Exploratory Data Analysis Methods
You can explore your dataset with 2 main methods.
1. Graphical Method
The first one is to explore data through visual representations such as graphs and charts. Common examples are line graphs, box plot, pie charts, wordcloud, bar charts, and scatterplots.
2. Non-graphical Method
The second method is through statistical techniques. Meaning using non-visuals. Examples of metrics used are mean, median, mode, max, min, standard deviation, average, RMS, Skewness, and Kurtosis.
Learn more on exploratory data analysis.
Exploratory Data Analysis Steps
These are the 3 main steps to explore data sets.
Step 1: Understand the meaning of each column + Univariate
The first step to start exploring data is to understand what your variables are. These are indicated by the column header names.
You need to have a good understanding of the following:
- What the column is and its definition. Make sure to have no repeated column names.
- Is the variable categorical or continuous? As a rule of thumb, you can do calculations for continuous variables. For instance, product ID vs quantity. Both are numbers but product ID is categorical/qualitative while quantity is continuous/quantitative.
Once you have got these 2 sorted out, you can then perform a quick univariate analysis for each variable to check for skewed data and outliers.
Step 2: Find columns that have a relationship to each other + Bivariate
Next, you now identify columns you think may be related to each other and conduct bivariate analysis for every combination you have. Some tools allow you to do this fast.
Step 3: Deep dive into interesting findings
After steps 1 and 2, you should have a good feeling of your data set and this is when you can go crazy and test out whatever you want.
Usually, at this stage, you will already have hypotheses that you want to test out or questions that you want to verify.

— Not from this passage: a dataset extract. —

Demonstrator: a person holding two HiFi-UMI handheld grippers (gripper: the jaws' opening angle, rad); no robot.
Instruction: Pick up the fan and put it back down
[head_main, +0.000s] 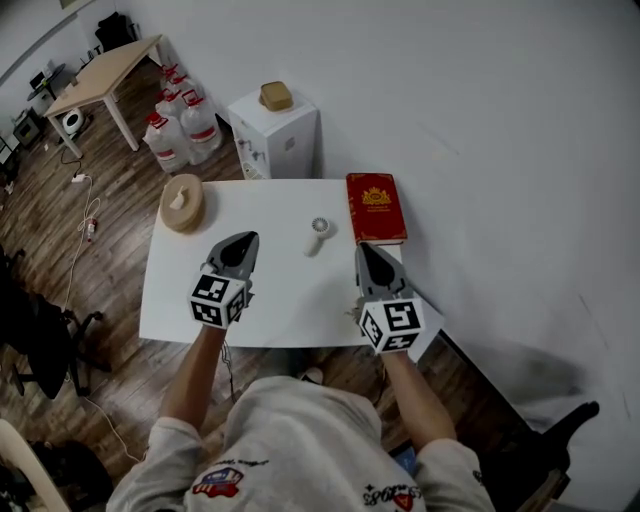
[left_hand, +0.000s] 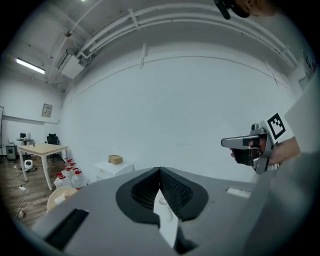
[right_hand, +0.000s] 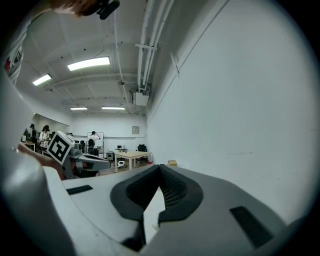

This is where you make those deep dives into the data to check those theories you have.
While this step is super fun, do set an allocated time for this so you don’t go out of hand and still hit the deadline of the analysis project.
Tools
Exploratory Data Analysis (EDA) can be performed using a variety of tools. Python with libraries like Pandas, Matplotlib, and Seaborn is popular for data manipulation and visualization. R offers powerful statistical analysis through packages like ggplot2 and dplyr. Excel is useful for smaller datasets and basic visualizations, while Tableau and Power BI provide interactive and user-friendly dashboards for exploring data. For structured data, SQL is essential for querying and preparing data for analysis.
Conclusion
This article is designed to give you a strong foundation for conducting your own exploratory data analysis. As a crucial skill for every data analyst, I believe this guide will be incredibly valuable for those looking for a step-by-step approach to performing EDA.